Actionable recommendations (quick checklist)

  • Reflect post-breakup: write down what you contributed to the dynamic and what you’ll do differently.
  • Weekly: schedule at least one novel activity or playful date to build erotic curiosity and shared novelty.
  • Create a “trigger map” with your partner: share top triggers, how each reacts (fight/withdraw), and what helps during high distress.
  • Build self-regulation tools: pause before reacting, breathwork, journaling, exercise, therapy, or grounding practices.
  • Reassess compatibility honestly: list non-negotiables (lifestyle, values, children, travel, baseline joy) and align dating choices to them.
  • Practice repair language: apology + what you learned + how you’ll act differently next time.
  • If needed, seek therapy (individual or couples) to process trauma and learn co-regulation skills.

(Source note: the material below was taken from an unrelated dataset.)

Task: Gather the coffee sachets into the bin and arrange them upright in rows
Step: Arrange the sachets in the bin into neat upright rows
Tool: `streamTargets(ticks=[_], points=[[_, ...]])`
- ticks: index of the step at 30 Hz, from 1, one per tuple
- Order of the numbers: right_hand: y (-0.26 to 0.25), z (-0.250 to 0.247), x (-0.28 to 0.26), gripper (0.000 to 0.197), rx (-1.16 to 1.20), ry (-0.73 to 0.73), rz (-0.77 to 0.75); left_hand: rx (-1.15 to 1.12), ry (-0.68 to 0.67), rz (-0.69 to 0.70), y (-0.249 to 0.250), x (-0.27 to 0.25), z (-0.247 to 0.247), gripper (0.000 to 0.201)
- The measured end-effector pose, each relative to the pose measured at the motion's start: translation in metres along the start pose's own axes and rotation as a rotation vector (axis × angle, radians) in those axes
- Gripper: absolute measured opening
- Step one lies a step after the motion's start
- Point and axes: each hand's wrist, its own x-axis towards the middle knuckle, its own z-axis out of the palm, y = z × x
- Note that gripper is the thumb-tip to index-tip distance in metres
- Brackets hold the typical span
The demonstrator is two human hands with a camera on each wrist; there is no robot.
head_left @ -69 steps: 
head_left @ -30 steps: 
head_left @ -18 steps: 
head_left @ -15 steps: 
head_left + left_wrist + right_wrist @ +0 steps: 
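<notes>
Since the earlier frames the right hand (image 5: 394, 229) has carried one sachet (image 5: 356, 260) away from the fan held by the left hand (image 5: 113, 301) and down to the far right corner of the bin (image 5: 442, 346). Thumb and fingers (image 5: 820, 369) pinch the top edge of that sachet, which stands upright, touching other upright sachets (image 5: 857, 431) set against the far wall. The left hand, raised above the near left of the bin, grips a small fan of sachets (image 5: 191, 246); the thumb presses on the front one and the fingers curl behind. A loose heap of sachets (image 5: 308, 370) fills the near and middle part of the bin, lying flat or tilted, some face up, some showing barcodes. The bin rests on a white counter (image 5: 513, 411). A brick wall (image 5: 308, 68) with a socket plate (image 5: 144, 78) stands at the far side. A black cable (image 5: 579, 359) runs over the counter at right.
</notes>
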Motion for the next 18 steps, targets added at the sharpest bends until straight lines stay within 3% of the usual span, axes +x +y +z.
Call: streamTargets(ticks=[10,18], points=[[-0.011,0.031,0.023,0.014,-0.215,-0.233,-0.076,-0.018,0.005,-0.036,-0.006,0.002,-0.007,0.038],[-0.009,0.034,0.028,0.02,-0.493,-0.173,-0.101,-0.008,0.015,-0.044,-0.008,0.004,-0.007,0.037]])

Notable quotes & compact insights

  • “If their entire story about the relationship that just ended is about what the other person did wrong… something is missing.” — Esther Perel
  • “Eroticism is the poetry that accompanies [sex].” — Esther Perel
  • “Play is a container… Play allows you to ask questions you would otherwise not ask.” — Esther Perel
  • “Conflict without repair is just pain over and over again.” — Bea Voce
  • “You are getting into a relationship with their nervous system.” — Bea Voce
  • “At the heart of all [interpersonal] issues is your own inability to handle uncomfortable feelings.” — Mel Robbins

Suggested next steps for listeners

  1. Journal one recent relationship and answer: What did I contribute? What patterns repeated? What would I change?
  2. Pick one self-regulation practice to use for 30 days (e.g., 5-minute breath routine, weekly therapy check-in, journaling).
  3. Have a “how I’m triggered” conversation with a current partner or a trusted friend—name one trigger and agree on one coping strategy.
  4. Plan one playful, novel activity with your partner or date in the next two weeks (no phones, no problem-solving).
  5. If you feel stuck in repeated harmful patterns or low self-worth, consider professional help—therapy is strongly recommended by multiple experts in this episode.

Resources & next steps mentioned

  • Consider relationship therapy or online platforms (BetterHelp mentioned in episode).
  • Revisit guest resources (Esther Perel’s work on erotic intelligence; research by Eli Finkel on relationship maintenance; recommended books/therapists from the experts—check show notes).

You are worthy of a relationship that adds to your life rather than completes you. Focus on self-awareness, play, emotional regulation, honest compatibility checks, and repair after conflict to build lasting love.